The Welch Test reports p = 0.096, meaning p > 0.05. This greater p-value results in failure to reject H0, therefore deeming the results to not be considered statistically significant.
The Welch Test also reports the 95% Confidence Interval for the sample means as [-1.9997,2.2037] . This value captures H0 which again results in failure to reject H0, which therefore deeming the results to not be statistically significant.
Discussion
The results of the two-sample t-test, not assuming equal variance, did not find a statistically significant difference between prices at Coles and Woolworths, p = 0.924, 95% CI [-1.9997,2.2037].
The preceding results were based on a research design that was subject to various strengths and limitations. Random sampling could not truly be achieved as exhaustive product listings from each store were not available.
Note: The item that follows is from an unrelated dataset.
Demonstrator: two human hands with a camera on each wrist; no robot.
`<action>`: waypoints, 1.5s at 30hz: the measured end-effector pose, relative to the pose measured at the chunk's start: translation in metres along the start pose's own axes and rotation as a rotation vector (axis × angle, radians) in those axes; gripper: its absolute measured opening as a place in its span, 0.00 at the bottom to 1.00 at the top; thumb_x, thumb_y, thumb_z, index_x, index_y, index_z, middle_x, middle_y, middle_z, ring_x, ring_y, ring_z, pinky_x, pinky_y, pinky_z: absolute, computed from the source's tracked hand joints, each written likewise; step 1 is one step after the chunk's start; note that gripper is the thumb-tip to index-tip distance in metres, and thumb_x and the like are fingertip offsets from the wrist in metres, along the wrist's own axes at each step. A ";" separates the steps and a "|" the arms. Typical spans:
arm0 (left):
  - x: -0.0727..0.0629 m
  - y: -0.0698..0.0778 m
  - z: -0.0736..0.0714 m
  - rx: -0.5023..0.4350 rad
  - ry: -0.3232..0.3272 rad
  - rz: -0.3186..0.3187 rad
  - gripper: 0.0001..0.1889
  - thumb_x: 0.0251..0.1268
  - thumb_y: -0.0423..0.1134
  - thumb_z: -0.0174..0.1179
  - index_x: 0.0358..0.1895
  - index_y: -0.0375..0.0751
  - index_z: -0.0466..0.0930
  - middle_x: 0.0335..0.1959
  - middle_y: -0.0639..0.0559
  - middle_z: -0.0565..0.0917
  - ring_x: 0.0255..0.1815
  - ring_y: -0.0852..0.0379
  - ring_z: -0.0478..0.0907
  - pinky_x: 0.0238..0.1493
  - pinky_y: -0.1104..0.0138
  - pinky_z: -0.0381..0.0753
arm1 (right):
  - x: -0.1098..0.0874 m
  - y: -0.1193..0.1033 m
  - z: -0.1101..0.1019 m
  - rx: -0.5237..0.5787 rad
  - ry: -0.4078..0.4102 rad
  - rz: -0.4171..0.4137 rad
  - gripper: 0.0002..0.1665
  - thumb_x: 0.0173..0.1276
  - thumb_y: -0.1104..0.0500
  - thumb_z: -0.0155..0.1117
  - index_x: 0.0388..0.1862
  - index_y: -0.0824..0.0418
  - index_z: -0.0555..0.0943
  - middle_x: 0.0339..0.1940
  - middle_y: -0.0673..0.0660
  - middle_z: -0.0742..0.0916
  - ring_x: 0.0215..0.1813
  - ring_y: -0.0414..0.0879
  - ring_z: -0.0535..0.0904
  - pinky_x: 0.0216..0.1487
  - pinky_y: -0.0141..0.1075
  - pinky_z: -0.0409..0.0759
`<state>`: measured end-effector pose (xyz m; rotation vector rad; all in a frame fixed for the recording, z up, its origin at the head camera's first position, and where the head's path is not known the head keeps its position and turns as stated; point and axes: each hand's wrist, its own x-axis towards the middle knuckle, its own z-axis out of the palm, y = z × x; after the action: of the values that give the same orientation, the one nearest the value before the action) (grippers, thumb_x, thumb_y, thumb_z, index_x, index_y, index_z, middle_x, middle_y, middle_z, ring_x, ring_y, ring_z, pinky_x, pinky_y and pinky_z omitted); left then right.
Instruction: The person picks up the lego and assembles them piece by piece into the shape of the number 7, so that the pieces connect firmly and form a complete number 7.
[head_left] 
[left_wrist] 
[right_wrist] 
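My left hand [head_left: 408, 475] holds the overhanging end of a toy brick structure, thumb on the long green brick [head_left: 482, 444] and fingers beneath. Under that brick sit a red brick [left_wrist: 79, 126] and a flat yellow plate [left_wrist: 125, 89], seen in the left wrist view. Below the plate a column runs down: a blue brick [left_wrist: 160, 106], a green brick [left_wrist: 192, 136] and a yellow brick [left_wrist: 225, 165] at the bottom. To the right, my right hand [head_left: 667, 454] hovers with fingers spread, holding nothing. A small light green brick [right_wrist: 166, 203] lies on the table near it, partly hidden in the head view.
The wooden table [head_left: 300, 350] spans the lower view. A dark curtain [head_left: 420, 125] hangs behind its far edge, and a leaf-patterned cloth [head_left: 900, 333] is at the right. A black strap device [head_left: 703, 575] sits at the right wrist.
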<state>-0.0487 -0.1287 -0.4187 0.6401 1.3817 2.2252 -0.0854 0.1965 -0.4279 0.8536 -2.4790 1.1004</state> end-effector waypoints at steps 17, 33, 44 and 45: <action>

Therefore stratified random sampling.
Categories of products form the Coles website were selected using a random number generator, consequently individual products within those categories were then also selected by the same method. Selected products were then matched with the same product at Woolworths, when a match could not be found, the selected was re-generated.
A sample size of 100 matched products was used to ensure that the Central Limit Theorem would override the assumption of normality and that there would be a suitable variety of products. The prices used were whatever a product was selling for on 13/05/2019, therefore some products from particular stores may have been subject to promotional sales. Matches between products were ensured by comparing the item brand, name, and quantity.
This method produces limitations in terms of pure randomness in the sampling process, in future reproductions it would be optimal to be able to obtain an exhaustive list of products. This study was also limited in terms of accuracy due to both retailers having active catalogue sales that may have changed pricing and therefore skewed the data. In the event of reproduction, using only ‘normally’ priced items may provide more accurate results.
Despite the aforementioned limitations, it can be said that due to the failure to reject the null hypothesis by both the p-value and 95% Confidence Interval methods, it can be deemed that in this case there is no statistically significant price difference between Coles and Woolworths, across the range of both stores on the day of data collection (13/05/2019).